An eligible country must apply for a grant with a specific project in mind.

== Countries and country tools ==
- Compact countries

- Armenia
- Benin
- Burkina Faso
- Cabo Verde
- Côte d'Ivoire
- El Salvador
- Georgia
- Ghana
- Honduras
- Indonesia
- Jordan
- Kosovo
- Lesotho
- Liberia
- Madagascar
- Malawi
- Mali
- Moldova
- Mongolia
- Morocco
- Mozambique
- Namibia
- Nepal
- Nicaragua
- Niger
- Philippines
- Senegal
- Sri Lanka
- Tanzania
- Timor Leste
- Tunisia
- Vanuatu
- Zambia

- Threshold countries

- Albania
- Burkina Faso
- Ethiopia
- Guatemala
- Guyana
- Honduras
- Indonesia
- Jordan
- Kosovo
- Gambia
- Indonesia
- Kenya
- Kyrgyz Republic
- Liberia
- Malawi
- Moldova
- Niger
- Paraguay
- Peru
- Philippines
- Rwanda
- São Tomé and Príncipe
- Solomon Islands
- Tanzania
- Togo
- Timor Leste
- Uganda
- Ukraine
- Zambia

== MCC compacts and thresholds programs in recipient countries ==
MCC signs either a compact or a threshold agreement with a partner country. A compact is awarded if the country scores highly on the selection criteria indicators. If the country scores poorly but has a positive, upward trend on the selection criteria, it can still be eligible for a smaller grant, called a threshold program.

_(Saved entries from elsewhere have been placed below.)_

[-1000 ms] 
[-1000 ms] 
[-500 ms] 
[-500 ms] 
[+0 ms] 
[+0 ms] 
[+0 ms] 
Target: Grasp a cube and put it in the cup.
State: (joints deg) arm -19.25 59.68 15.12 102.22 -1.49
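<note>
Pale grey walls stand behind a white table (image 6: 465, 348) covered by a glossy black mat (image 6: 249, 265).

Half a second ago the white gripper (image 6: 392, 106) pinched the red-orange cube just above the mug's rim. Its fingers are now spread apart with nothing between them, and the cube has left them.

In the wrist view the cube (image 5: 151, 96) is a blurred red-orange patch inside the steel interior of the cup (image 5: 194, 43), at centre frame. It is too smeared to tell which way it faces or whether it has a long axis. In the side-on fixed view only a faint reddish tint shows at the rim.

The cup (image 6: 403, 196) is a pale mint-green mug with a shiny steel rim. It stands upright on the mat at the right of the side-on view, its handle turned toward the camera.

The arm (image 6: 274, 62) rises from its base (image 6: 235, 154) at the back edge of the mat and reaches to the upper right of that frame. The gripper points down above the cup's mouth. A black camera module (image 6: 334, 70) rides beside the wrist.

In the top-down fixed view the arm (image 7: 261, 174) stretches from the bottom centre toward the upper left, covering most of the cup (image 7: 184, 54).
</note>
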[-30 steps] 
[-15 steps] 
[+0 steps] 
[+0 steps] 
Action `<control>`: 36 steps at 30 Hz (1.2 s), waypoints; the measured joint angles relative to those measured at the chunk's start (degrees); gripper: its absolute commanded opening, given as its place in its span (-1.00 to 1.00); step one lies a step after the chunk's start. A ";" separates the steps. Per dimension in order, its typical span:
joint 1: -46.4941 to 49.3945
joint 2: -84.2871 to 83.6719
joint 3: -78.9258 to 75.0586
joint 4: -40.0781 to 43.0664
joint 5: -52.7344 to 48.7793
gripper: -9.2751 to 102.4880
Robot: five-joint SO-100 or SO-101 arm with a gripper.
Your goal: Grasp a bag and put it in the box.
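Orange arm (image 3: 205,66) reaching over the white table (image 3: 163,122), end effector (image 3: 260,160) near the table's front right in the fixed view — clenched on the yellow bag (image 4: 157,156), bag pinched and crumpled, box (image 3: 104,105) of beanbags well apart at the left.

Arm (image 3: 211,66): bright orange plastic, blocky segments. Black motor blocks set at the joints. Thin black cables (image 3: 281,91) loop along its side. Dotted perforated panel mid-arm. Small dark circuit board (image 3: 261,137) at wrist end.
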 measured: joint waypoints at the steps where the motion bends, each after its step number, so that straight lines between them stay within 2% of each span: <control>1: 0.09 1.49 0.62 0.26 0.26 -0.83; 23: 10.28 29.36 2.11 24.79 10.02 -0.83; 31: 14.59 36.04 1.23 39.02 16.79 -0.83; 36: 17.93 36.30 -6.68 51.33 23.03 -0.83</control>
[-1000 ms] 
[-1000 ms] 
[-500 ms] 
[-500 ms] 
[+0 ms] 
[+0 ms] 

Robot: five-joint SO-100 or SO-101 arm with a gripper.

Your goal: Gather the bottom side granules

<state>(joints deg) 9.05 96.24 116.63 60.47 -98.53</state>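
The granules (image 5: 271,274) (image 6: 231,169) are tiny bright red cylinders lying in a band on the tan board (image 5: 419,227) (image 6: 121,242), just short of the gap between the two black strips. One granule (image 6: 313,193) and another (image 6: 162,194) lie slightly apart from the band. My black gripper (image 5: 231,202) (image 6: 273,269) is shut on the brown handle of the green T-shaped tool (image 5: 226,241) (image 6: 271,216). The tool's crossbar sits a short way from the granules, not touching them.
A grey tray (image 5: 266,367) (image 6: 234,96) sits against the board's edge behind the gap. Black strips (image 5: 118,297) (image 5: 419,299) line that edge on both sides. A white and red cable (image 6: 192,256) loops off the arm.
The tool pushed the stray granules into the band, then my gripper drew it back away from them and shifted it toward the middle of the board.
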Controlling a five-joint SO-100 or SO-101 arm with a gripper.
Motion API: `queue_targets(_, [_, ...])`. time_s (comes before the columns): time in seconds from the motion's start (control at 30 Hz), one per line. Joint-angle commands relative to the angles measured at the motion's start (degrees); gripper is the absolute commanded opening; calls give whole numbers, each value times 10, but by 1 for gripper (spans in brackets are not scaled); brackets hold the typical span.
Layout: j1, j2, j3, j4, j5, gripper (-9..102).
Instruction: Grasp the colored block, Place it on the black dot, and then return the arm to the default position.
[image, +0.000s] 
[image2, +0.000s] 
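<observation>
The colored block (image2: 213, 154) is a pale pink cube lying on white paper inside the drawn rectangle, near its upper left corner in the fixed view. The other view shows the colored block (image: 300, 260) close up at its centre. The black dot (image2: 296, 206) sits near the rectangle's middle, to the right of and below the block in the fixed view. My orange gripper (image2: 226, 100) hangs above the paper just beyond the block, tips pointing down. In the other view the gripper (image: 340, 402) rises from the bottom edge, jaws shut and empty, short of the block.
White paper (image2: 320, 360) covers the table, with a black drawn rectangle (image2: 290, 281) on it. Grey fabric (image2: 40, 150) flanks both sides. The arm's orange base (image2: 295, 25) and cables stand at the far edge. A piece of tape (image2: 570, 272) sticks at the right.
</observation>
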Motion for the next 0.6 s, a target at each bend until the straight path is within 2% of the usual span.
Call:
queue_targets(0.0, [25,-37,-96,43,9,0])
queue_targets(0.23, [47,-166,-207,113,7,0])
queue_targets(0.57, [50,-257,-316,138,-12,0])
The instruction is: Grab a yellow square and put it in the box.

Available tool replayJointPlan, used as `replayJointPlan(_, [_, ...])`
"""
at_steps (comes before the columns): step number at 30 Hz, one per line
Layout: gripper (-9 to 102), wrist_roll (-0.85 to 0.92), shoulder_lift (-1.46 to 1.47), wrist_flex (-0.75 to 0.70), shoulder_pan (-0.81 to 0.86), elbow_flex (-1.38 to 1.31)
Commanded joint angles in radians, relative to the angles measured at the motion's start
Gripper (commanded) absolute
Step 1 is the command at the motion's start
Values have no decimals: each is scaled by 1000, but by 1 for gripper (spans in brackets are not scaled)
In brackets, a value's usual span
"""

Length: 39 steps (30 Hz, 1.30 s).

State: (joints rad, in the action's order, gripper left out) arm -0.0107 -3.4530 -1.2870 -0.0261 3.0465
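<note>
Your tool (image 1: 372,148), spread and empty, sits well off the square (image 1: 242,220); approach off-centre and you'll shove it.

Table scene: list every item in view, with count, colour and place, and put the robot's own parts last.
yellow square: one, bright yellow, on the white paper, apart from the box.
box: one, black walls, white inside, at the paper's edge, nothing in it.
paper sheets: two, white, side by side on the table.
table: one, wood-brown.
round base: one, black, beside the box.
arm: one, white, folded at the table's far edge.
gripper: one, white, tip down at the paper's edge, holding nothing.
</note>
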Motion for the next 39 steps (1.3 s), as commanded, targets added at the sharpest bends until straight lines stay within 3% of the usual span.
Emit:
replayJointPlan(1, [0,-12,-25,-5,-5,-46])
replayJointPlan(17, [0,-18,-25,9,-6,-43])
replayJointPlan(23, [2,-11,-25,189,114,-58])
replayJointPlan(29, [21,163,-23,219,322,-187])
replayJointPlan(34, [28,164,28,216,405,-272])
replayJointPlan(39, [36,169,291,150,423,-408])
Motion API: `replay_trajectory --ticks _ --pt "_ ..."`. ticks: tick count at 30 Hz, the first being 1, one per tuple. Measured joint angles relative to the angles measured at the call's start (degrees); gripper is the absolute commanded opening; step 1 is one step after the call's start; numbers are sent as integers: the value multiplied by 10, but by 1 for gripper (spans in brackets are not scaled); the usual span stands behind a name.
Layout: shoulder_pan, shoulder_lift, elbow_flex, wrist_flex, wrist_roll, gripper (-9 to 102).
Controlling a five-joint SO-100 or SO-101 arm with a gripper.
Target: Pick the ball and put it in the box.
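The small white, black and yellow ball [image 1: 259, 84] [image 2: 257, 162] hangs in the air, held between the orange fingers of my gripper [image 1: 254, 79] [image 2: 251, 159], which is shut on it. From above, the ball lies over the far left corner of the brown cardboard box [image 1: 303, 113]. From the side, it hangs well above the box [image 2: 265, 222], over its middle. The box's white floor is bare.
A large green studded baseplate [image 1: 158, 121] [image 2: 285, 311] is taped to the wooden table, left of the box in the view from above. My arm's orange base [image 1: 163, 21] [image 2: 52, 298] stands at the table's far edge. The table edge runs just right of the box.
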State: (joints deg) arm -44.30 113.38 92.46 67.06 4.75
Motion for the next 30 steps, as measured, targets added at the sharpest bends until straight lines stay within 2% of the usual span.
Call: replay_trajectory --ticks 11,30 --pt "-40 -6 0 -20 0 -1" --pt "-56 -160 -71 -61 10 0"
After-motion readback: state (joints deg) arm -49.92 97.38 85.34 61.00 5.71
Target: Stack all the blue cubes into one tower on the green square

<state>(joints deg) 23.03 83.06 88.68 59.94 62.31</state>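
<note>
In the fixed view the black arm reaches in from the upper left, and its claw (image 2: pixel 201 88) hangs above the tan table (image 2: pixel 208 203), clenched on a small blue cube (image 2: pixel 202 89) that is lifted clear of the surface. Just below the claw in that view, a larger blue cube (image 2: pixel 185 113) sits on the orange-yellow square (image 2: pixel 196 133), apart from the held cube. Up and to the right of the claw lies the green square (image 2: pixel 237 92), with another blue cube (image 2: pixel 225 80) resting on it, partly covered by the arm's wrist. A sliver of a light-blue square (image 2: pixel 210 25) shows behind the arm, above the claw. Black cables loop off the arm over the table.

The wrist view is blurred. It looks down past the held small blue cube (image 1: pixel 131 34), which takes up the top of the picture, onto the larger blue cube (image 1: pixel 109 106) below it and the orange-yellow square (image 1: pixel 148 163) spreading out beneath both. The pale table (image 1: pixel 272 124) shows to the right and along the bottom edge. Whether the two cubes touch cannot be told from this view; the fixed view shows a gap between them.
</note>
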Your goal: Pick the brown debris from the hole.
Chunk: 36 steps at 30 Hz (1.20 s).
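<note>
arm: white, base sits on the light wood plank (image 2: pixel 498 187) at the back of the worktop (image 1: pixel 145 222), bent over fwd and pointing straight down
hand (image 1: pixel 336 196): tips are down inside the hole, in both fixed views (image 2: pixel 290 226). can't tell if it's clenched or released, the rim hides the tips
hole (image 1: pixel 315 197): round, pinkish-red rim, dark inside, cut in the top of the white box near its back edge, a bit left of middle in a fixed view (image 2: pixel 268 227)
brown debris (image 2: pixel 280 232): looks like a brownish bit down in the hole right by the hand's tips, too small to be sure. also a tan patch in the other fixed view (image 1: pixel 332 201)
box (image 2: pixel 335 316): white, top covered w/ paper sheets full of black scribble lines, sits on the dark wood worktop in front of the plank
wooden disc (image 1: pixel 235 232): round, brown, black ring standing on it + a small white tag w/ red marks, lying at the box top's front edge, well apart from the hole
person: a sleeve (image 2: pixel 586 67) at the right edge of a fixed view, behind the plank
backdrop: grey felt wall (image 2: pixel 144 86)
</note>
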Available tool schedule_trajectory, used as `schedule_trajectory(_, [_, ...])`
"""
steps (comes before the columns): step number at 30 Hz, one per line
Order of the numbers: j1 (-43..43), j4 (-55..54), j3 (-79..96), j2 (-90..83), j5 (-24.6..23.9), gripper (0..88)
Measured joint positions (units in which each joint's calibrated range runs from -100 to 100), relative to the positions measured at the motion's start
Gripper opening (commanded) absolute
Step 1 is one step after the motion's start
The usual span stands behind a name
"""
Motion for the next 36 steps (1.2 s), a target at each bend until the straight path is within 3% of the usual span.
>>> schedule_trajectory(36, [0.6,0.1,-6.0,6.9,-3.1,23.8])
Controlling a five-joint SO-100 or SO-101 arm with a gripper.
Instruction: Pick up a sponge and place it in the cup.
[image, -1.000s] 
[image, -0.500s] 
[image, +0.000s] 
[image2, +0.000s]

MCC requires that each partner government creates a special purpose legal entity that will be accountable for implementing the compact program.

==Eligible countries==
In the first year (2004), 17 countries were made eligible for an MCC grant: Armenia, Benin, Bolivia, Cape Verde, El Salvador, Georgia, Ghana, Honduras, Lesotho, Madagascar, Mali, Mongolia, Morocco, Mozambique, Nicaragua, Senegal, Sri Lanka, and Vanuatu. Madagascar and Honduras were the first countries to receive actual funding from the MCA. On June 16, 2006, the Gambia was suspended, citing deterioration in 8 of the 16 criteria categories. Mali was approved in October 2006 for a $461 million program to develop modern irrigation systems and an industrial park. Jordan was granted full compact eligibility, despite objections from Freedom House for its lack of full political and civil rights. MPs in Uganda from the opposition party hailed their country's rejection from full compact status, demanding instead a stronger effort in stopping the corruption that disqualified their country. In June 2007, MCA-eligible countries in Africa held a meeting in Accra, Ghana, to discuss their experiences. Malawi qualified for a full compact in 2007, while Mauritania became threshold eligible.

===Threshold eligible===
Several countries were chosen in 2004 for a new part of the program called Threshold Program Assistance, which are smaller compacts used to assist a country close to meeting account eligibility to become eligible for a full program. Jordan received a Threshold program aimed at democracy and trade totaling $25 million. Yemen was previously eligible for a threshold agreement, but was suspended after their indicators fell too low to qualify. But having successfully completed a democratic election and various economic reforms, the MCC made Yemen eligible again for a threshold agreement. On December 12, 2007, the MCC Board selected Malawi for a compact and Mauritania for a threshold agreement, as well as allowing Albania, Paraguay, and Zambia to submit a first ever second stage threshold agreement. In 2007 the U.S. Ambassador to Swaziland highlighted the progress on the MCC indicators over the last few years and encouraged the country to work toward eligibility.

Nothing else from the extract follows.